Once you reach the line that contains "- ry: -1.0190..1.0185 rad", retype it and each later line exactly as written, stopping only at the end of the listing.

BEGIN SUPPLIED DATA

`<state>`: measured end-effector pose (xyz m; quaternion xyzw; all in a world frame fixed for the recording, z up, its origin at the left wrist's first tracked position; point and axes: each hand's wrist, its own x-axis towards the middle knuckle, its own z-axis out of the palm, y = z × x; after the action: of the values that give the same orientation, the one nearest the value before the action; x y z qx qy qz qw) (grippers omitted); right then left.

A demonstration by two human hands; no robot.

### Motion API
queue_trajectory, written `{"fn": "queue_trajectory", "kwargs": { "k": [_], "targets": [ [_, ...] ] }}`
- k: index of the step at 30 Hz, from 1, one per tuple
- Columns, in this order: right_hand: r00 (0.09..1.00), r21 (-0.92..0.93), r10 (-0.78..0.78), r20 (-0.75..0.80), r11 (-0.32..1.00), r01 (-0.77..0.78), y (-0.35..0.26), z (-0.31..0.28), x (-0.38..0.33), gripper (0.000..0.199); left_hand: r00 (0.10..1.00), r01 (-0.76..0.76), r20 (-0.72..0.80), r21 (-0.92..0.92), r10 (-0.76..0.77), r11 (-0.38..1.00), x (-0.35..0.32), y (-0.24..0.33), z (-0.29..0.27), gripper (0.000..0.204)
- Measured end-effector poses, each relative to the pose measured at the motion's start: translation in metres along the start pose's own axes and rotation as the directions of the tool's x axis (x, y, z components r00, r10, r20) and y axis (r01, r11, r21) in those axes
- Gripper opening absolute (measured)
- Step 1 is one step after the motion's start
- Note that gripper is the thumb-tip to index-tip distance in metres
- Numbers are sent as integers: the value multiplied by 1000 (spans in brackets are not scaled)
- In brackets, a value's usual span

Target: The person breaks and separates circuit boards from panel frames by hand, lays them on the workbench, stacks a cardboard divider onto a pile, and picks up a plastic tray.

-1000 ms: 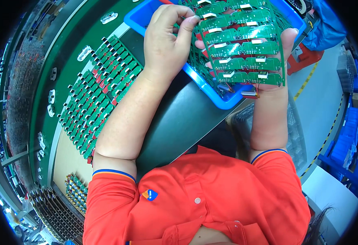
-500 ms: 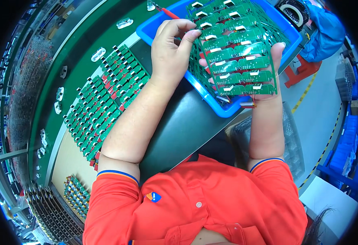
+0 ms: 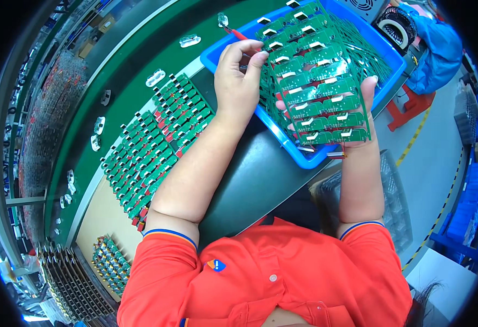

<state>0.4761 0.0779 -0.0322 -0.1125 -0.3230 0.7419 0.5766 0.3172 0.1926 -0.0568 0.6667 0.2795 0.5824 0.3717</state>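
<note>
A green panel of joined circuit boards with white connectors [image 3: 326,87] lies tilted over the blue bin. From below, my right hand [image 3: 367,103] supports it, thumb up along its right edge and fingertips showing at the left edge. My left hand [image 3: 238,82] is closed at the panel's upper left edge, thumb and forefinger together; what sits between them is hidden. Just beyond those fingers a red-handled tool with a thin tip [image 3: 239,35] sticks out; I cannot tell whether the hand touches it. More green panels [image 3: 361,49] are stacked in the bin [image 3: 282,133].
Rows of green boards with red parts [image 3: 146,163] cover the table on the left. Beyond them runs a green belt [image 3: 132,60] with small clear-and-white pieces [image 3: 155,77]. A blue bag [image 3: 440,52] and an orange stand [image 3: 410,109] are at the right.
The whole view has shifted, so the surroundings sit farther right and lower. Both hands stay at the panel, which has tipped slightly within my right hand.
</note>
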Motion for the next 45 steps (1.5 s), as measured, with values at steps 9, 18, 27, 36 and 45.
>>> {"fn": "queue_trajectory", "kwargs": {
  "k": [9, 18, 27, 36, 45],
  "targets": [
    [1000, -33, 14, -19, 999, -14, 2, 3, 0, 104, 1000, 24, 9, 56, -25, 998, 4, -2, -3, 17],
    [999, -61, 36, -25, 997, -37, 4, 4, -2, 102, 998, -16, -65, 14, 17, 1000, 9, -2, -7, 12],
    [999, -34, 7, -43, 999, -8, 4, 6, -1, 98, 991, -24, -133, -37, 19, 999, 9, -1, -3, 11],
    [970, -29, -147, -192, 989, 144, -3, 3, 4, 80, 920, -380, 157, 126, 360, 916, -12, 47, 13, 7],
    [888, -60, -285, -360, 957, 282, -4, -2, 5, 80, 844, -451, 357, 69, 400, 890, -25, 51, 18, 8]
  ]
}}
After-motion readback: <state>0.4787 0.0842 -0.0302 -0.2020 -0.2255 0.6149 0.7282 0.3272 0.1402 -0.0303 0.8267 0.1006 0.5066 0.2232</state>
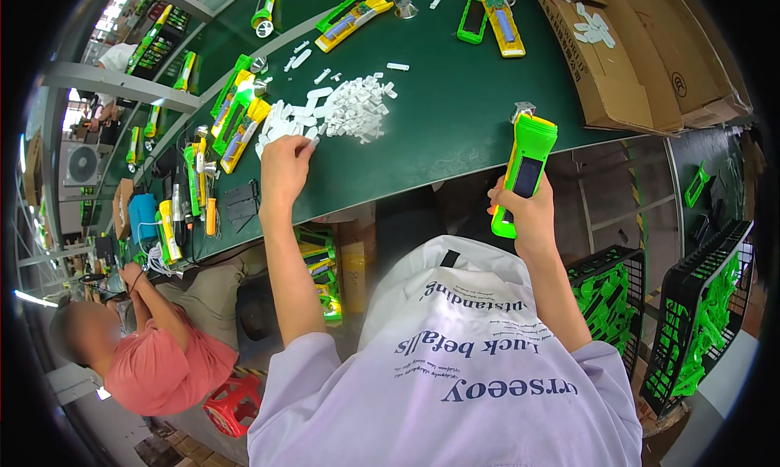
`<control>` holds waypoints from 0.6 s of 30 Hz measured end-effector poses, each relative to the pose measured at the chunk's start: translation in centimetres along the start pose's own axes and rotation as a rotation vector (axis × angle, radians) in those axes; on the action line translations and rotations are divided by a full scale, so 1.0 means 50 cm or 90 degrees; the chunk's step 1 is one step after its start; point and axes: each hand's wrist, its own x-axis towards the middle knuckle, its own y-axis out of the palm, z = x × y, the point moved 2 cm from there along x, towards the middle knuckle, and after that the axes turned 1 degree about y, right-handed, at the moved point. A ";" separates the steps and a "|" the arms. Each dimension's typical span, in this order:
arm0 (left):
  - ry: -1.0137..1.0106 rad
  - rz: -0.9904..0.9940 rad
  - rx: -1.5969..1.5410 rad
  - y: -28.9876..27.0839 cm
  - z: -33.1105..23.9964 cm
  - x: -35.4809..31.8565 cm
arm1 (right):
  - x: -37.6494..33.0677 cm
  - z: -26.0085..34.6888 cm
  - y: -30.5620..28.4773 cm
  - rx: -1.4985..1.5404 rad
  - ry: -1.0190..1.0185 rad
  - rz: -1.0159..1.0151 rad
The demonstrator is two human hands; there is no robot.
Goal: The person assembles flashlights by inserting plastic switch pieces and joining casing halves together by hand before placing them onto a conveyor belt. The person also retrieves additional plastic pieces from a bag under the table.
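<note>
My right hand [538,213] is wrapped round a green and yellow flashlight [532,146] with a dark panel on its side. It is held just off the table's near edge, and a shiny reflector [523,109] shows at its upper end. At the near edge of a heap of white plastic strips [284,119], my left hand [286,170] has its fingers pinched together. Whatever is between those fingertips is too small to make out. Beside the strips lies a pile of small white plastic pieces [357,108].
Opened flashlight housings [242,130] lie left of the heap, others [497,24] along the far side of the green table [455,109]. A cardboard box [617,85] stands right. Black crates [691,304] hold green parts below. A co-worker in red [166,345] sits left.
</note>
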 end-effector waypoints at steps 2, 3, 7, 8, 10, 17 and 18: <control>-0.049 0.039 -0.102 -0.009 -0.014 -0.010 | 0.001 -0.001 -0.009 0.006 0.004 -0.010; -0.104 0.076 -0.201 -0.010 -0.018 -0.013 | 0.002 -0.001 -0.013 0.011 0.009 -0.013; -0.153 0.135 -0.244 0.000 -0.034 -0.031 | 0.001 0.002 -0.013 0.021 0.010 -0.024; -0.178 0.131 -0.216 -0.004 -0.050 -0.032 | 0.000 0.003 -0.013 0.012 0.009 -0.016; -0.084 0.081 -0.119 0.002 -0.047 -0.037 | -0.001 0.003 -0.012 0.001 0.009 -0.010; 0.017 0.159 -0.026 0.005 -0.065 -0.025 | -0.003 -0.005 -0.001 0.021 0.017 0.076; 0.011 0.181 0.005 0.004 -0.073 -0.022 | -0.007 0.000 0.003 0.033 0.034 0.091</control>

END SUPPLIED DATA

- _WRITTEN RESPONSE_
  - ry: -1.0190..1.0185 rad
  - rz: -1.0159..1.0151 rad
The demonstrator is two human hands; there is no robot.
Goal: The person assembles flashlights by inserting plastic switch pieces and joining casing halves together by hand before placing them onto a conveyor belt. The person also retrieves additional plastic pieces from a bag under the table.
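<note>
My right hand [538,213] is wrapped round a green and yellow flashlight [532,146] with a dark panel on its side. It is held just off the table's near edge, and a shiny reflector [523,109] shows at its upper end. At the near edge of a heap of white plastic strips [284,119], my left hand [286,170] has its fingers pinched together. Whatever is between those fingertips is too small to make out. Beside the strips lies a pile of small white plastic pieces [357,108].
Opened flashlight housings [242,130] lie left of the heap, others [497,24] along the far side of the green table [455,109]. A cardboard box [617,85] stands right. Black crates [691,304] hold green parts below. A co-worker in red [166,345] sits left.
</note>
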 end-effector waypoints at steps 2, 3, 7, 8, 10, 17 and 18: <control>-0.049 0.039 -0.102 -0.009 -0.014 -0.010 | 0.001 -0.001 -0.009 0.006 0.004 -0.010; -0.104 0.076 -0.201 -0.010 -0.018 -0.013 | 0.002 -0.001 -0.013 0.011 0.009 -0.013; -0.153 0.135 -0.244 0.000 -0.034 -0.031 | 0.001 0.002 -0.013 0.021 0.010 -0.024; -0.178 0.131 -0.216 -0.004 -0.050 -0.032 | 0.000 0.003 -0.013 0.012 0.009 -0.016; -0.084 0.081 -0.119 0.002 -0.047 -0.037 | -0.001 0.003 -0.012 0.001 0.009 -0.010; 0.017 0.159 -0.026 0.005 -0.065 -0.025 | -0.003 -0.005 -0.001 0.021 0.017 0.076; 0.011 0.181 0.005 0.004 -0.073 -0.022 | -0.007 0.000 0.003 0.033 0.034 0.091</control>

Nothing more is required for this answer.